Um, no and no. God doesn’t exist in our mind. God is a figment of our mind, in the same way as Santa Claus or Mickey Mouse. And reality doesn’t exist in your mind anymore than it does in mine. If it did, why not will yourself to fly? What’s stopping you?
Further, if the universe is in your mind, how do you know anyone else exists? How do you know they have thoughts different from yours, or any thoughts at all? I suppose they’re in your mind too!
The view that the world exists in your mind is childish hubris.

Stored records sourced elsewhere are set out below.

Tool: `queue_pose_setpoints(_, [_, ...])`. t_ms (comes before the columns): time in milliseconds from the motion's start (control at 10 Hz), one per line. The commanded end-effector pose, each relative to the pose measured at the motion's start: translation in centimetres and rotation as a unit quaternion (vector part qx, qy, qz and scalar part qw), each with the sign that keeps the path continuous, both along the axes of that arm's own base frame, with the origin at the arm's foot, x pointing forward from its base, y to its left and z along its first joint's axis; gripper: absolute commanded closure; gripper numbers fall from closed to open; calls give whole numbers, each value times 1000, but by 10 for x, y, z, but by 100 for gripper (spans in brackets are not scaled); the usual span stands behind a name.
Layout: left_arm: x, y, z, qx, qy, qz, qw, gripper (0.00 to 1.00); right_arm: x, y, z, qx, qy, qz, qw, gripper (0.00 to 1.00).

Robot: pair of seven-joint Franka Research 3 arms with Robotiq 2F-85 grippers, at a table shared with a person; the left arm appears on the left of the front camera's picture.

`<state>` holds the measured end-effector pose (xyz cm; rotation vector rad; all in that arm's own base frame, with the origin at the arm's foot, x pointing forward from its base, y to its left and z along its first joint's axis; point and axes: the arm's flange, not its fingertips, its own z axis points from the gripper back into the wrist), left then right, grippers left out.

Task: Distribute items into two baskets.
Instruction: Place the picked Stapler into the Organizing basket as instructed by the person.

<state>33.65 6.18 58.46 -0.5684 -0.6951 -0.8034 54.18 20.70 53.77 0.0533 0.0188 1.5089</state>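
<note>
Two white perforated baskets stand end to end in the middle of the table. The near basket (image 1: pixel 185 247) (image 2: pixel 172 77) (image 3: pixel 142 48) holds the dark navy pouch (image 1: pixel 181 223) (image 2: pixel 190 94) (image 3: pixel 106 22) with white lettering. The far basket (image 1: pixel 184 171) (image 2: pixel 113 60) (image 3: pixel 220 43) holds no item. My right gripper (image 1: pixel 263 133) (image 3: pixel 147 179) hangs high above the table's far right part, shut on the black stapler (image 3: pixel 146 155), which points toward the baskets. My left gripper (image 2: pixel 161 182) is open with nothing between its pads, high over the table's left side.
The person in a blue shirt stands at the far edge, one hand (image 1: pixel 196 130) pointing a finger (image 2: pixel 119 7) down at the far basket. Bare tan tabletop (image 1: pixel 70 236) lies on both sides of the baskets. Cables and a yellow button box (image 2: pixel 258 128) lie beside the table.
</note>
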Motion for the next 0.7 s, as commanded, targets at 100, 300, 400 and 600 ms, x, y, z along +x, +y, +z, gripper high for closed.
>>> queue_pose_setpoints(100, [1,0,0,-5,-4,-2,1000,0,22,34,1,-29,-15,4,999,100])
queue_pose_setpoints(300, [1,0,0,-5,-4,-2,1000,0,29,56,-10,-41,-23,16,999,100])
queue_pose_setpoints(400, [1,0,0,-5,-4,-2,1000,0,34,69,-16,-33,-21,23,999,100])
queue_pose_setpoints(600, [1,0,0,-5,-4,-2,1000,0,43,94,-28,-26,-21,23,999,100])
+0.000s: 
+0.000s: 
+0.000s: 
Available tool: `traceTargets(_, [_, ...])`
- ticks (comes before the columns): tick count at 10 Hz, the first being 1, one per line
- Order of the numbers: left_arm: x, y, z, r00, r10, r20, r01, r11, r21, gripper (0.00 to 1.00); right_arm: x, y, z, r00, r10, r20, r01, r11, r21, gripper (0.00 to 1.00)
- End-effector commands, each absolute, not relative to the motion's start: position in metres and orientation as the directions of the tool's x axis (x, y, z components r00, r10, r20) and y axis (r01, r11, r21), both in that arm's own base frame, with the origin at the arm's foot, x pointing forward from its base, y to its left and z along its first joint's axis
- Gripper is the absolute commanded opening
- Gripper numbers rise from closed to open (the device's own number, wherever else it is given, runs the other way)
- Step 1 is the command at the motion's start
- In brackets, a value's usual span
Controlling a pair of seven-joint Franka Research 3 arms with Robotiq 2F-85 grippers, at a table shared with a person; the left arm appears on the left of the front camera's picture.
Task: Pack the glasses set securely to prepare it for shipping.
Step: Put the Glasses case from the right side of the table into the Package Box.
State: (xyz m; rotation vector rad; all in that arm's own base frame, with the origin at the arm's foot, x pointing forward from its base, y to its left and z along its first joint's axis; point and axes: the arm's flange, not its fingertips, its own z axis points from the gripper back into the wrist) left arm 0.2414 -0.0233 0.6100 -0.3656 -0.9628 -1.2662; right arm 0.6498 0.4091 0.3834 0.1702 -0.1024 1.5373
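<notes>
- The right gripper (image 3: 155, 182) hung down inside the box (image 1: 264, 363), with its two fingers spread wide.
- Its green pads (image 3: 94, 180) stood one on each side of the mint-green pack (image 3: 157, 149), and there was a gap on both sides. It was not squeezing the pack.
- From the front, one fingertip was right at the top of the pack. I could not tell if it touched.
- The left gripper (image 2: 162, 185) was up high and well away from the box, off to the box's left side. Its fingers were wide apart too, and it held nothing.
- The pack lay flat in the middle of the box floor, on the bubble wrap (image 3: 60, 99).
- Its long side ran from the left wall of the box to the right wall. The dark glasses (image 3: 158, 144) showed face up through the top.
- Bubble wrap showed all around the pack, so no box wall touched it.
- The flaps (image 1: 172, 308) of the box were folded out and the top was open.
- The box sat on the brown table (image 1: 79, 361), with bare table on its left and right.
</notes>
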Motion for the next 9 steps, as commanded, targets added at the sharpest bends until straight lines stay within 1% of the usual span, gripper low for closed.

The universe is a grand place, and you’re not the little-g god of it.
3) not so much a catch 22 - just questions -
What would turn an athiest into a believer?
Do they want to see God?
What would they expect or want to see?
Do they expect an all power being?
Do they think an all powerful being (or just a more intellegent being) would be interested in gaining their support by revealing itself in a way that would satisfy them?
Do they want a paranormal experience?
Have any of you athiest had a paranormal experience?
Is there anything that challenges an athiest belief more than turbulance?
When you think about it - bad moments in life are like one in a million (less actually). For every bad second we live there’s like a hundred million good. Is there really any accounting for such overwelmingly positive odds?
Do you look around you - at the beauty of Paris, the hustle and bustle of New York city and think “this all occurs by chance with no reason - give things enough time and Ipads and I phones will result - no blueprints needed for blue-prints?
Thanks for your responses
We have no evidence that the universe was designed by such a being as I referenced, above. Along with the good, the universe is filled with bad. The vast majority of it is hard vacuum or stellar infernos that would kill any life we know. The history of life is a history of fierce competition, dominance hierarchies and killing as much as it is about human glories. For every Paris and New York there are a hundred vast shanty towns. For every peace, a war. One simply cannot point to the known world as anything like the product of a perfectly moral being. Recall that by living in the developed West, with access to things like computers and the internet not to mention fresh water, ample food and good healthcare, you’re an immensely privileged person.
And then you look at the supposed ‘evidence’ standardly provided as supporting a belief in God: books such as the Bible, at times entertaining but filled with morally objectionable reasoning, childish fantasy and self-contradiction. It’d take much more than that to even begin to support a belief in God.